Factors influencing the mechanical stiffness of fascial tissues and their hypothesised impact. Up arrows symbolise a positive effect (eg, increased cellular contractility increases stiffness), down arrows symbolise a negative effect (eg, increased use of corticosteroids decreases stiffness) and double arrows symbolise an ambiguous association (eg, hyaluronan decreases stiffness if mobilised by mechanical stimuli, but leads to increased stiffness if no stimuli are applied). ECM, extracellular matrix.

As fascial tissues connect skeletal muscles, creating a multidirectional network of myofascial continuity,45 altered local forces (eg, by muscular contraction) might also affect the mechanics of adjacent tissues. In fact, a plethora of cadaveric and animal studies have demonstrated substantial mutual interactions between neighbouring muscles arranged serially in slings (eg, latissimus muscle and gluteus maximus muscle)46 and parallel to each other (eg, lower limb synergists).47 For example, when seen from a fascial perspective, the knee-joint capsule is influenced by directly inserting tendons and by more distant structures such as the gluteus maximus or the tensor fasciae latae and their connecting fasciae.48 However, it remains to be further elucidated how such findings translate into human in vivo conditions.

Although scarce, initial in vivo evidence points towards a significant role of myofascial force transmission for the locomotor system. Available data point towards the existence of (1) remote exercise effects and (2) non-local symptom manifestations in musculoskeletal disorders, both of which might be of relevance in athletic and therapeutic settings. It has been shown that stretching of the lower limb increases the range of motion of the cervical spine, and patients with sacroiliac pain display hyperactivity of the gluteus maximus and the contralateral latissimus muscle.49–51 Because the involved body regions are connected via myofascial chains, myofascial force transmission might be the cause of the observations. Besides interactions between muscles arranged in series, significant amounts of force have been shown to be transmitted in vivo between muscles located parallel to each other; electrical stimulation of the gastrocnemius muscle leads to a simultaneous displacement of the soleus muscle.30 This intralimb myofascial force transmission may be of relevance in diseases such as cerebral palsy.38

Outlook and perspectives for future research: Although the basic mechanisms of myofascial force transmission have been studied, there is a need to discern the influence of variables, such as age, sex, temperature and level of physical activity, within healthy physiological and pathological settings. Furthermore, despite convincing in vitro evidence for the existence of myofascial force transmission, its relative contribution to the occurrence of remote exercise effects under in vivo conditions has to be further elucidated. Besides mechanical interactions between adjacent tissues, non-local changes of stiffness or flexibility may also (at least partly) stem from neural adaptations, for example, a systemic reduction of stretch tolerance.

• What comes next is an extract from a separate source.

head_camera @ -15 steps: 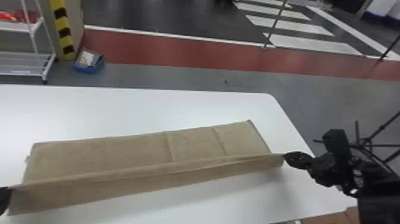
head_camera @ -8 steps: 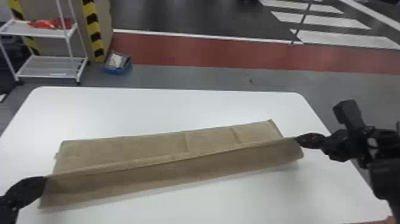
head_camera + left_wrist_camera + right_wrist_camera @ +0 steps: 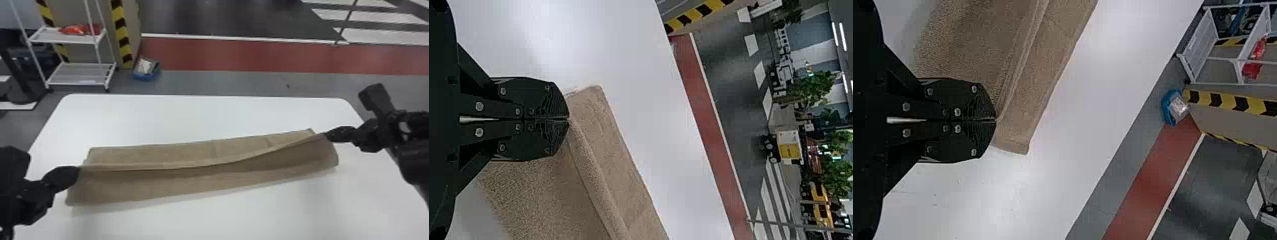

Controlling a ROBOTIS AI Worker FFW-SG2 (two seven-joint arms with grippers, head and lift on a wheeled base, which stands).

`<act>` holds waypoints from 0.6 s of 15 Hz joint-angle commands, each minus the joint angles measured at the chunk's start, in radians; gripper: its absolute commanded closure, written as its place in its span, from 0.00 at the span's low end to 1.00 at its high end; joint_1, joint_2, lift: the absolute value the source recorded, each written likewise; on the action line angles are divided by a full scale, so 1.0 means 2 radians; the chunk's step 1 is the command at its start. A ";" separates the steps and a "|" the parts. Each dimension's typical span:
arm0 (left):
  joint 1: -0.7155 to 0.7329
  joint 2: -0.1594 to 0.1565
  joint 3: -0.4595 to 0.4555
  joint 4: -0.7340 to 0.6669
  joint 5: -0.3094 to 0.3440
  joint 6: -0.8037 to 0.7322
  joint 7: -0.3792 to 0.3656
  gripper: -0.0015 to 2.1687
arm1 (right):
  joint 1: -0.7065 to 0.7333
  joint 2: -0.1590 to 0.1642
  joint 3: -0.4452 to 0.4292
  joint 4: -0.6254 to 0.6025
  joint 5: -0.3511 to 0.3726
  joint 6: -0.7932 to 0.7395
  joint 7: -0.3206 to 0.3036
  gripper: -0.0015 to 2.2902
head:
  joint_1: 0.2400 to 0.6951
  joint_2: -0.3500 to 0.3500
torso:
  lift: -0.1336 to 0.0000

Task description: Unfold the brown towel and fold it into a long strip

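Note:
The brown towel [image 3: 178, 185] lies long from left to right on the table, its near layer lifted along a raised edge over the flat far part. In the head view, my left gripper [image 3: 76, 174] pinches that edge's left end and my right gripper [image 3: 327, 135] pinches its right end. Seen from the left wrist, the left gripper [image 3: 568, 119] is shut on a corner of the towel [image 3: 599, 130]. From the right wrist, the right gripper [image 3: 995, 120] is likewise shut on the opposite corner of the towel [image 3: 1028, 105]. The raised edge sags between them.
The white table [image 3: 204, 115] extends beyond the towel on its far side and near side. Past its far edge, on the floor, stand a white rack [image 3: 70, 38] with red items and a blue bin [image 3: 146, 74].
The head view has swung left, showing more of the table's left side. Both grippers have carried the towel's held edge toward the far side, and more of the near layer shows below it.

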 commanded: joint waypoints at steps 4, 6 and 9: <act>-0.070 0.016 -0.012 0.039 -0.013 0.075 -0.028 0.95 | -0.065 0.000 0.042 0.085 0.027 -0.008 0.000 0.93 | 1.00 0.39 | 0.28; -0.087 0.019 -0.018 0.050 -0.021 0.092 -0.033 0.95 | -0.081 -0.001 0.049 0.111 0.029 -0.016 0.000 0.93 | 1.00 0.39 | 0.28; -0.111 0.027 -0.022 0.060 -0.026 0.115 -0.035 0.95 | -0.106 -0.002 0.061 0.144 0.036 -0.027 -0.003 0.93 | 1.00 0.40 | 0.28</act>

Injury of fascial tissues: cellular and mechanical responses to damage

Excessive or prolonged loading or direct trauma to fascial tissues initiates micro and macro changes necessary for tissue repair. These effects may also contribute to pathological changes that modify tissue function and mechanics, leading to compromised function of the healthy tissue. Effects may become systemic, and thus not limited to the injured/loaded tissues.

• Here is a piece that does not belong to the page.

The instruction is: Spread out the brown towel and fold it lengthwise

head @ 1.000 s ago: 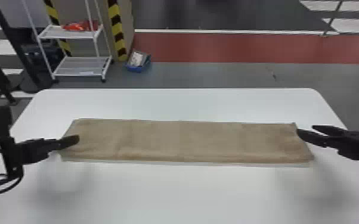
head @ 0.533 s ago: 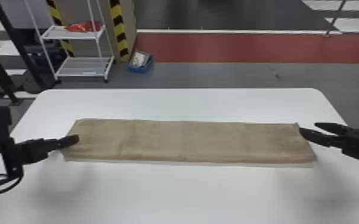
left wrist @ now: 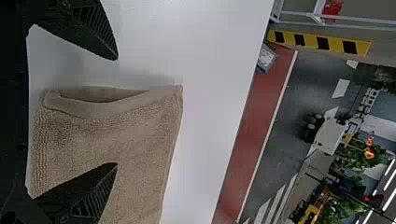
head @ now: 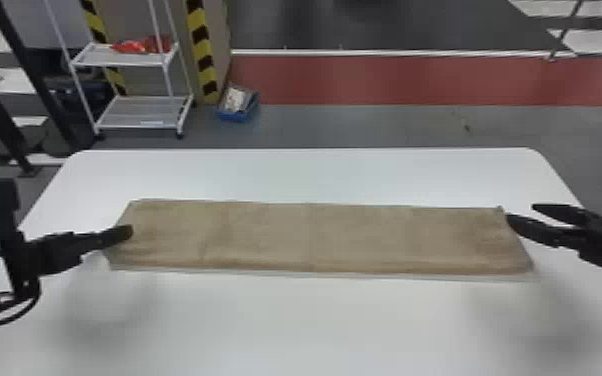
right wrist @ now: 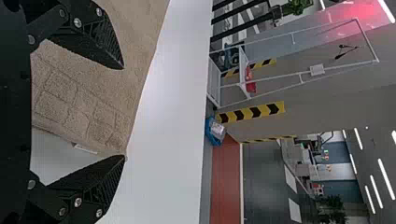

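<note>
The brown towel (head: 315, 237) lies flat as a long strip across the white table, folded over, with a pale edge along its near side. At its left end is my left gripper (head: 127, 234); in the left wrist view that gripper (left wrist: 116, 112) stands open, one finger over the towel (left wrist: 140, 135) and the other beyond its layered end. My right gripper (head: 520, 214) is at the towel's right end, open. The right wrist view has the right gripper (right wrist: 123, 112) with its fingers apart around the end of the towel (right wrist: 79, 98), gripping nothing.
The white table (head: 265, 320) extends in front of and behind the towel. Past its far edge stand a white wire shelf (head: 140, 112) with red items and a blue bin (head: 238, 105) on the floor, beside a striped pillar (head: 202, 50).
My right gripper has shifted slightly to the right in the head view. The left gripper and the towel show hardly any change.
</note>
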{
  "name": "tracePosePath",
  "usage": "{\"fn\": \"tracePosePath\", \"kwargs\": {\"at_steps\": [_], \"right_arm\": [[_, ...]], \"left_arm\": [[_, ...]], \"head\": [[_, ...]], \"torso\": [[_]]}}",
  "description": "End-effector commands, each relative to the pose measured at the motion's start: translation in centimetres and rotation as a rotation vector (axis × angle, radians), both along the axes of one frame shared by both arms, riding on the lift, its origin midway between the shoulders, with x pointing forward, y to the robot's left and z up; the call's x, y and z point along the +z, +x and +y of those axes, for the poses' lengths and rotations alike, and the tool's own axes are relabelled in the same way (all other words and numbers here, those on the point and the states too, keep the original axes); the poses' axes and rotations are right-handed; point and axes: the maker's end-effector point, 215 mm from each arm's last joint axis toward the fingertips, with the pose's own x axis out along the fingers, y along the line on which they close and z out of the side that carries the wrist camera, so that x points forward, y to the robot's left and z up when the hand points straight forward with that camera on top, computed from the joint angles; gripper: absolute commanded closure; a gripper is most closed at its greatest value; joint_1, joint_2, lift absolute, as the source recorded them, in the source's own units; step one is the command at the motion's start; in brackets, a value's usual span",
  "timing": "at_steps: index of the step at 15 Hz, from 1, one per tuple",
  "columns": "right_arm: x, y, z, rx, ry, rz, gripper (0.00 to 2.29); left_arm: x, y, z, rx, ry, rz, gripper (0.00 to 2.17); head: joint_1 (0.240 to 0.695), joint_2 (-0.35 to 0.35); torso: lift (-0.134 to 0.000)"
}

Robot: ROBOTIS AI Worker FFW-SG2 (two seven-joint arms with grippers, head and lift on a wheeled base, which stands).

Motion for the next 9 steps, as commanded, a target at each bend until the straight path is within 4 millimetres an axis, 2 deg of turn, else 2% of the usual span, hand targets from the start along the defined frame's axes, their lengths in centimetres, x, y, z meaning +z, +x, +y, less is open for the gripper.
{"fn": "tracePosePath", "kwargs": {"at_steps": [1,9], "right_arm": [[-0.11,-0.03,0.05,0.0,0.001,0.001,0.25],[-0.12,-0.8,0.87,0.031,0.039,0.028,0.26]], "left_arm": [[-0.08,0.04,0.0,0.001,0.007,0.001,0.08],[0.42,0.03,0.86,0.01,0.022,-0.025,0.08]], "head": [[0.695,0.016],[0.695,0.028]], "torso": [[-0.124],[-0.124]]}}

Following an acute injury from overload or anoxia in fascial tissues, the immune response aims to phagocytose injured cells. An acute inflammatory response is typically short-lived and reversible and involves the release of a range of molecules, including proinflammatory cytokines from injured cells and macrophages, along with other substances (eg, bradykinin, substance P and proteases) that sensitise nociceptive afferents52 and promote immune cell infiltration. If loading is prolonged or repetitive, persistent inflammation may develop,53 54 leading to the prolonged presence of macrophages and cytotoxic levels of cytokines in and around tissues, ultimately resulting in ongoing tissue damage. Some tissue cytokines (eg, interleukin-1β, tumour necrosis factor (TNF) and transforming growth factor beta (TGFβ-1)) are fibrogenic cytokines that can promote fibrosis via excessive fibroblast proliferation and collagen matrix deposition.55

Overproduction of cytokines also maintains sensitisation of nociceptive afferents—a change that would increase production and release of substance P (a known nociceptor neuropeptide). Recent studies show that substance P can stimulate TGFβ-1 production by tendon fibroblasts, and that both substance P and TGFβ-1 can induce fibrogenic processes independently of each other.56

Taken together, these findings suggest that both neurogenic processes (nerves are the primary source of substance P) and loading/repair processes (TGFβ-1 is produced by fibroblasts in response to mechanical loading and during repair) can contribute to increased collagen in fascial tissues. Fibrosis (eg, collagen deposition) around the tendon, nerve and myofascial tissues influences dynamic biomechanical properties secondary to tissue adherence and can tether structures to each other or induce chronic compression.57 Increased collagenous tissues surrounding the nerves can tether the nerves and also enhance pain behaviours.58 Furthermore, inflammatory cytokines can ‘spill over’ into the bloodstream, leading to widespread secondary tissue damage and central nociceptor wind-up.53 59 Circulating TNF is elevated in chronic lower back pain,60 and recent data highlight a relationship between elevated TNF and greater risk for progression to chronic pain in some individuals61 and in animal models of overuse.59

Muscles also undergo changes in muscle fibre composition, adiposity and fibrosis in response to injury to related structures (eg, injury to an intervertebral disc) even in the absence of muscle trauma (figure 4). These changes closely resemble those identified for direct muscle trauma, such as supraspinatus tendon lesion,62 although with some differences (eg, differences in the distribution of infiltrating fat). After an injury to an intervertebral disc, deep back muscles undergo rapid atrophy,63 64 most likely mediated by neural changes such as reflex inhibition.65 This is followed by changes in muscle fibre composition (slow-to-fast muscle fibre transition), fibrosis and fatty infiltration associated with increased production of proinflammatory cytokines (eg, TNF).66 Increased cytokine expression was first identified from an mRNA analysis of the muscle, but with an unclear origin. Recent work suggests this is mediated by an increased proportion of proinflammatory macrophages,67 hypothesised to result from altered metabolic profiles of the muscle as a consequence of transition to more fast (fatigable) muscle fibres.68 Adipose tissue is a potential source of proinflammatory cytokines and has been implicated in a range of musculoskeletal conditions, including osteoarthritis.69 Regardless of the underlying mechanism, fibrotic changes in the muscle have a substantial potential impact on tissue dynamics and force generation capacity.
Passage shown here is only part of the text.